__WHAT THIS TASK INVOLVES__
Beginning at the line that contains "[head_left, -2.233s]", reproduce the entries below exactly, ending with the line that contains "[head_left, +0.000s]". Omit each picture.
=== Section Start ===
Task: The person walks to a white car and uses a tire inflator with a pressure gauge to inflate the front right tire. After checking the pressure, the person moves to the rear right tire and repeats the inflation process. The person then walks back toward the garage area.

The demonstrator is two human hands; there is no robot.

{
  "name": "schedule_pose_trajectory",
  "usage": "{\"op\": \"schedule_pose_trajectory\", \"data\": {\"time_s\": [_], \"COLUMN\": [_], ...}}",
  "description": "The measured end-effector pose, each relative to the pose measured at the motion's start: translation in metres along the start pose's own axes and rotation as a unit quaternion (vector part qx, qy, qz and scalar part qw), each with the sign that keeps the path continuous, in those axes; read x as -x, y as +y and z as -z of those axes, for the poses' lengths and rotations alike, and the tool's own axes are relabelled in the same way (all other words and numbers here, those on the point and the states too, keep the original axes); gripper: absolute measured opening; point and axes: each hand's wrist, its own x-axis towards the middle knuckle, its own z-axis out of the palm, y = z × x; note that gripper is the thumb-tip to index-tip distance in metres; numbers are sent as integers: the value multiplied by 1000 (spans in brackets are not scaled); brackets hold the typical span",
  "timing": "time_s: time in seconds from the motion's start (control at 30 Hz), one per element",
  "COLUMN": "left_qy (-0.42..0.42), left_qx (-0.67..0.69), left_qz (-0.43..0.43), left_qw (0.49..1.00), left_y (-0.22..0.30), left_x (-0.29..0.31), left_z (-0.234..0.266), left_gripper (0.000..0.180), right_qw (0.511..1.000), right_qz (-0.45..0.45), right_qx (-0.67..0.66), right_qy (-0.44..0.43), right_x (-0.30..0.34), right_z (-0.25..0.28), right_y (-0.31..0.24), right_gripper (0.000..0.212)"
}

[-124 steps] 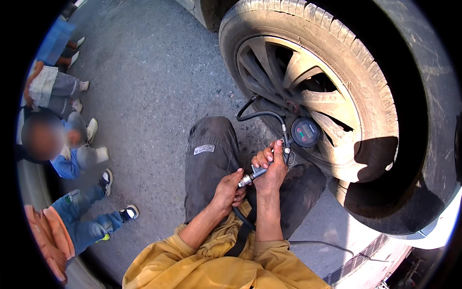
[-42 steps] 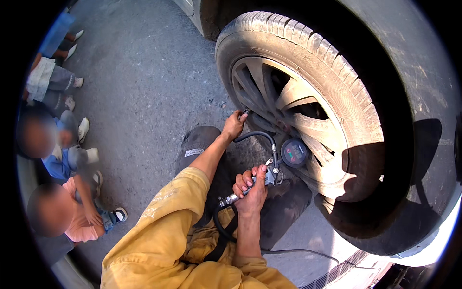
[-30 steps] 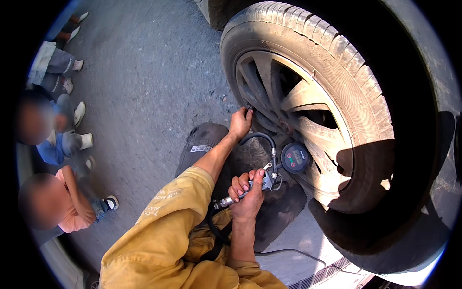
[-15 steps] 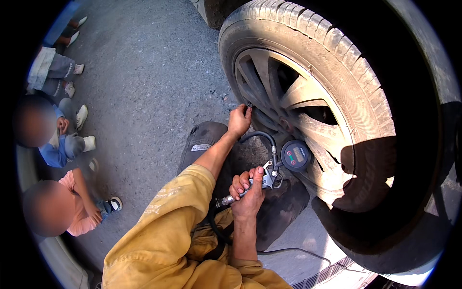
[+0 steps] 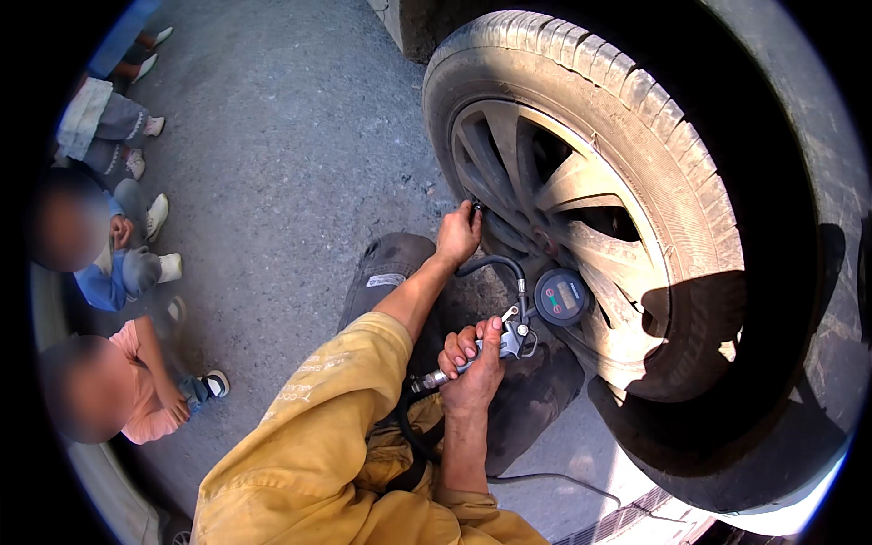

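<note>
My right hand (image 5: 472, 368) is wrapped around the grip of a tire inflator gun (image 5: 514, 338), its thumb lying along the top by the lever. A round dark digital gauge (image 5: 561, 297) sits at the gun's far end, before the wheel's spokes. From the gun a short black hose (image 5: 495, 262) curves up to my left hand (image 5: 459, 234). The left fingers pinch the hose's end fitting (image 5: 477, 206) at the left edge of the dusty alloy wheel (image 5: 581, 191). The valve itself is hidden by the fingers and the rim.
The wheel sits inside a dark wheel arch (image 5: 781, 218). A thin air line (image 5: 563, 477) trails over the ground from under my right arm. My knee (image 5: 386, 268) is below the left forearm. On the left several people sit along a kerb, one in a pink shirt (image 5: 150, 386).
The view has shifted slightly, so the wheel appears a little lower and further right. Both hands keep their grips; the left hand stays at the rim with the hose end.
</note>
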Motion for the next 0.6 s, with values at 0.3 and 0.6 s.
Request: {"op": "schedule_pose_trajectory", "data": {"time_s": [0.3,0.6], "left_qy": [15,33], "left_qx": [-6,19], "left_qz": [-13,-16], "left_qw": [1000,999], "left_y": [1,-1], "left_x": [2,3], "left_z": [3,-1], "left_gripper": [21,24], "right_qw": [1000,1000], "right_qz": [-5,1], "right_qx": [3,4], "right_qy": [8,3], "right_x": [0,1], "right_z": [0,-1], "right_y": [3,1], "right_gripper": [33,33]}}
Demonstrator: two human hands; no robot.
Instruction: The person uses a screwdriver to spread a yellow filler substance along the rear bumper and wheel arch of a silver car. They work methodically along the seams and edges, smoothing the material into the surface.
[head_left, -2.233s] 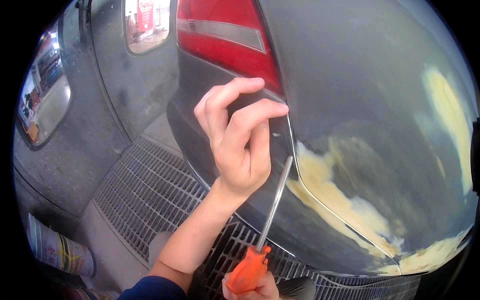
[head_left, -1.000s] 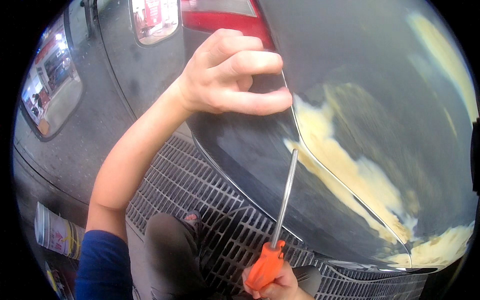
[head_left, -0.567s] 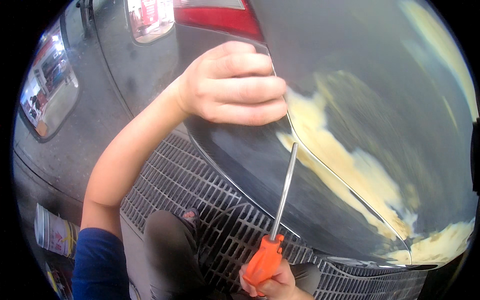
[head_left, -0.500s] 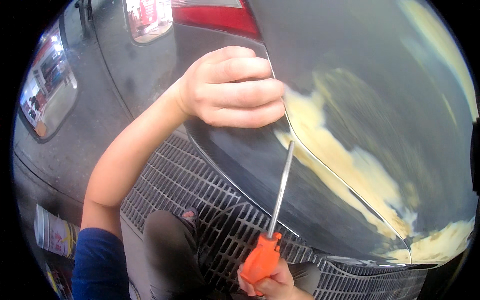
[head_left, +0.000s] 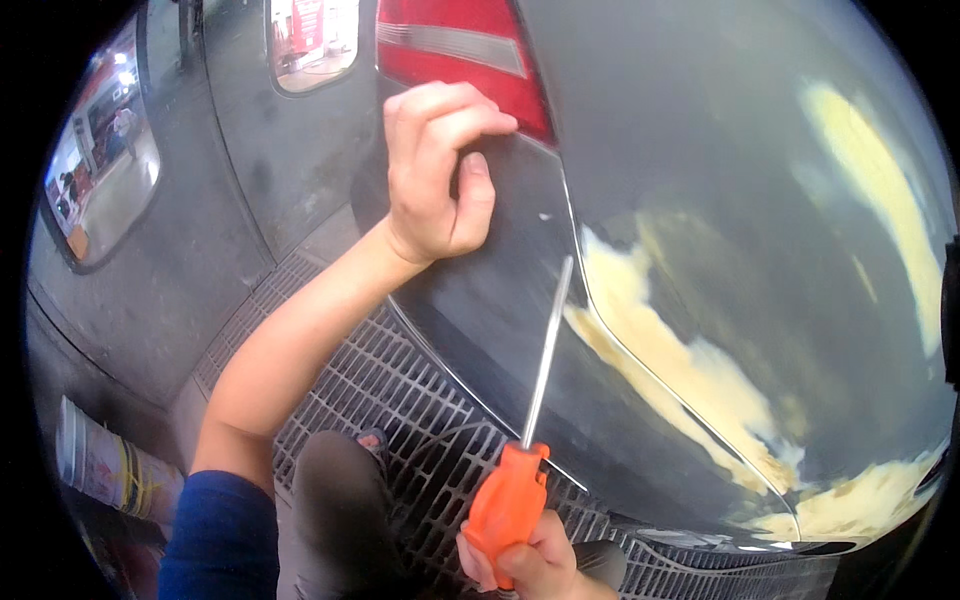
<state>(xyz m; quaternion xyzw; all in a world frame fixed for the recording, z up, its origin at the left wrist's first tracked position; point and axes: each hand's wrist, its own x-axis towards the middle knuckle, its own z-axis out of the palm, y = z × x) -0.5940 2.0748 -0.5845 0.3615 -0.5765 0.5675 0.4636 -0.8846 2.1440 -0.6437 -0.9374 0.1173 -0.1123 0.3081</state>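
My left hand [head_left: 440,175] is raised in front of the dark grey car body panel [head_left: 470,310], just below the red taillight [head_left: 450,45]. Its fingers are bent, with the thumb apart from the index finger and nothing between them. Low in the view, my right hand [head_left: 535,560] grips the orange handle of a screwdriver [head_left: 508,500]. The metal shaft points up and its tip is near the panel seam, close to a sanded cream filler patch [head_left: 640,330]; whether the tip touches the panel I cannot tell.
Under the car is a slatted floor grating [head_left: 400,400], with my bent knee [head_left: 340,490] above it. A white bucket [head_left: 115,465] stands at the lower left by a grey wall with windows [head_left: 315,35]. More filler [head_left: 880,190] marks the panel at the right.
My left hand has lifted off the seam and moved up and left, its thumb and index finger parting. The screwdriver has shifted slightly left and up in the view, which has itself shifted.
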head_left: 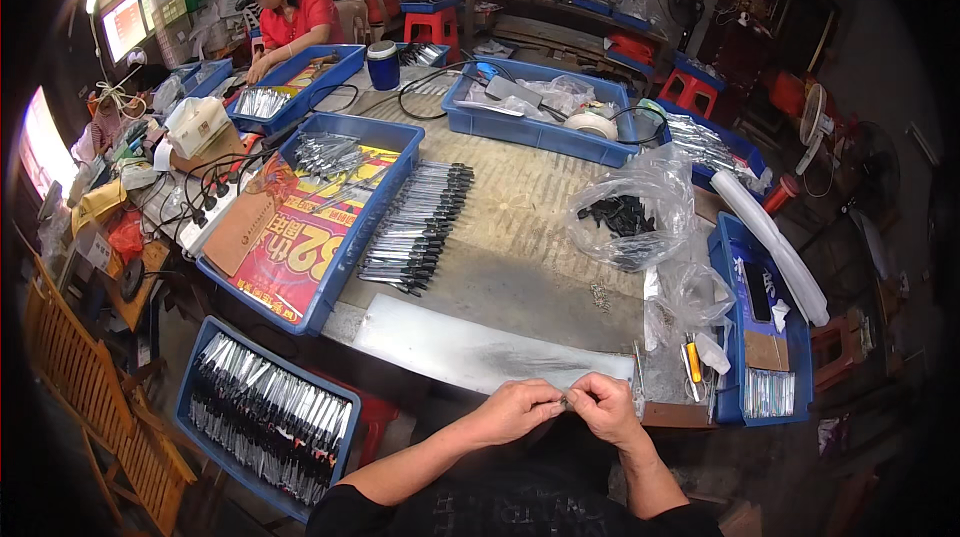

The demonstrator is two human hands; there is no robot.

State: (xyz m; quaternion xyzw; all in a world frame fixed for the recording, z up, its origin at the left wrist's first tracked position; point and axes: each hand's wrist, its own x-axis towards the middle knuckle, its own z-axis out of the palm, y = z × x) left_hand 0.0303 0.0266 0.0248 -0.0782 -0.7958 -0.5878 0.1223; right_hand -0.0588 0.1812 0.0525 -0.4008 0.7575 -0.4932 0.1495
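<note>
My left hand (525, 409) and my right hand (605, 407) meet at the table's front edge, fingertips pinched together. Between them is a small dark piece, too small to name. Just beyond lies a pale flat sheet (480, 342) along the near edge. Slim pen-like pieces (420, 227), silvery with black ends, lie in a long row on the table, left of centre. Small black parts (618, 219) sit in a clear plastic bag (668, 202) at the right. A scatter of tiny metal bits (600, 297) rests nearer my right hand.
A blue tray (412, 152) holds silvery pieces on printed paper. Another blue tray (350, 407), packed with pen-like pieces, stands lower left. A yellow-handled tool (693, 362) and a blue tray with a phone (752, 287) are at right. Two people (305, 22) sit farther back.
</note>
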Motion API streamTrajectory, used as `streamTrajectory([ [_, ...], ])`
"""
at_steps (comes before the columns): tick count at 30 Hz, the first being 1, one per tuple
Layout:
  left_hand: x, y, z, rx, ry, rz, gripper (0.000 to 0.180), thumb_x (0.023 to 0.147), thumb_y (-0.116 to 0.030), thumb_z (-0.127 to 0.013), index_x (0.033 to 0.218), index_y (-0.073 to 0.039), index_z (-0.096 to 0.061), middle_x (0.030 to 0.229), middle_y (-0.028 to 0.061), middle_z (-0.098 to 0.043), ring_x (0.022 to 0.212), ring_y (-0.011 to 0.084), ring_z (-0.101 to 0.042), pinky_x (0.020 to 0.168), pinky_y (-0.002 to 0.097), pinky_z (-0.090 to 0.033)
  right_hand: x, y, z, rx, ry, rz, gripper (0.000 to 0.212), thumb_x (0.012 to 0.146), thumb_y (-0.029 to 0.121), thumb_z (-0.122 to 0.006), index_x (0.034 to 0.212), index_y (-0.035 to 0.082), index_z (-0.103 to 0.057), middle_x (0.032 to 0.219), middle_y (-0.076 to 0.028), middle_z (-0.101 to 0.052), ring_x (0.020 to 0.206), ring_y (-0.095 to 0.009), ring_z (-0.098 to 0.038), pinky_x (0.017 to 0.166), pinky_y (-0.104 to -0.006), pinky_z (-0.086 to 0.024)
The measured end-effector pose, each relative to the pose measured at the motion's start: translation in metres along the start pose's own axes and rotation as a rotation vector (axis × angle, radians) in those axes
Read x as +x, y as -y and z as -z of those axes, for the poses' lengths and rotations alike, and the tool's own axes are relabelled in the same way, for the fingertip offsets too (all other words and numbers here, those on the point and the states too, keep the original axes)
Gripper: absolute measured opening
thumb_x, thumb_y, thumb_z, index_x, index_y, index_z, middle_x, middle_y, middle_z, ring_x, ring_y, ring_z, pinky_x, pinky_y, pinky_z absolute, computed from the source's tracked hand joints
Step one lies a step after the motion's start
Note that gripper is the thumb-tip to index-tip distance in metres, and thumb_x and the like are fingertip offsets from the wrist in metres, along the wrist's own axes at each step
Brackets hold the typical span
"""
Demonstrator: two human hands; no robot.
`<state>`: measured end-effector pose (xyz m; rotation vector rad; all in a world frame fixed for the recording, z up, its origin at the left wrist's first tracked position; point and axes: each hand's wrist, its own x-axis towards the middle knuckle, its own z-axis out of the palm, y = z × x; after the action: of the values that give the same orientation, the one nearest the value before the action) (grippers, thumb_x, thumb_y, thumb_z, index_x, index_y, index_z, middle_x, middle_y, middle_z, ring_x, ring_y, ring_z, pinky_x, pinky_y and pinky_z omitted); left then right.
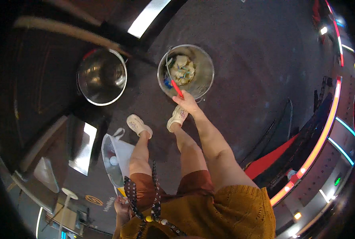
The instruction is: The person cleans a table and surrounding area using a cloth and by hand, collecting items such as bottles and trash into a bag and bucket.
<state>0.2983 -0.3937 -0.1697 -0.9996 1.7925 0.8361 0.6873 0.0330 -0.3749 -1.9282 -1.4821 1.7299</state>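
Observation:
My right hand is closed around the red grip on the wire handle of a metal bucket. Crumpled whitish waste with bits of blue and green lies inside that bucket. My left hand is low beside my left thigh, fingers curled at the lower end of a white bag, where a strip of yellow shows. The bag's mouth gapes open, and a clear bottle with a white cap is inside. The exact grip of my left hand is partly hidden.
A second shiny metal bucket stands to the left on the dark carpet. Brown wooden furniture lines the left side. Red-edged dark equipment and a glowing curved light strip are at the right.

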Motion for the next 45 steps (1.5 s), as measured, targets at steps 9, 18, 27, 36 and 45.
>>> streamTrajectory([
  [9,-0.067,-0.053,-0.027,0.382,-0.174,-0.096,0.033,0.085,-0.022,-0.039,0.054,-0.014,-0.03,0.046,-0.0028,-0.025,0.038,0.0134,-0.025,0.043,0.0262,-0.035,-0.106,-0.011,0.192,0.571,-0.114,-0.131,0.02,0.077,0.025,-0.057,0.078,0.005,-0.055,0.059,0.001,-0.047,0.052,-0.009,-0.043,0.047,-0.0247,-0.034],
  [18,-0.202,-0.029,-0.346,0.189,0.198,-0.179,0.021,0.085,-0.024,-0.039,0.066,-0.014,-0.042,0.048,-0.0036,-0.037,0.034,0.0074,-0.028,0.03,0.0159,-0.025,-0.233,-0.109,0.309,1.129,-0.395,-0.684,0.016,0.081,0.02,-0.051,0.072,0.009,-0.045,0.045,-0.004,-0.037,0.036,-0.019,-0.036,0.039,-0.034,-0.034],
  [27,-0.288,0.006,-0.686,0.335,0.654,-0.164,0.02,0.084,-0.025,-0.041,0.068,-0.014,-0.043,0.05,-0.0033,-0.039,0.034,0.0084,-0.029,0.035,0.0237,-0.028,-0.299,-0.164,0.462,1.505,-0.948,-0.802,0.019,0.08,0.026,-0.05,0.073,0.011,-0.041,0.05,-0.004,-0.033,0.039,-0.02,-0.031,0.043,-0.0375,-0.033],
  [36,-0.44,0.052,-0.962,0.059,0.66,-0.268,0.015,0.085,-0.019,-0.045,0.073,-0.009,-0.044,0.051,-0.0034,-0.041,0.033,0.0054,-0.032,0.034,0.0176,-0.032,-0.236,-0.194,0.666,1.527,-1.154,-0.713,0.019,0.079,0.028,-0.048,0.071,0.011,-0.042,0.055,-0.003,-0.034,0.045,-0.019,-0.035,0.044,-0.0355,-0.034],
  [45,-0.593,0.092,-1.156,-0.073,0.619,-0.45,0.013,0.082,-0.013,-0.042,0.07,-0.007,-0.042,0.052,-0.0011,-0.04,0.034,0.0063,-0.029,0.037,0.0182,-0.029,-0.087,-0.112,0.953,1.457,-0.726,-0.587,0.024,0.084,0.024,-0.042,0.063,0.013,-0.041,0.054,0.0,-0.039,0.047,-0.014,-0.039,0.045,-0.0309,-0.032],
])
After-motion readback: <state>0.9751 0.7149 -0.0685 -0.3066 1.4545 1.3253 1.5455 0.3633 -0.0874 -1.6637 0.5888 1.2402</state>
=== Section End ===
__SOLUTION__
[head_left, -2.233s] 
[head_left, -1.000s] 
[head_left, -0.567s] 
[head_left, -0.500s] 
[head_left, +0.000s] 

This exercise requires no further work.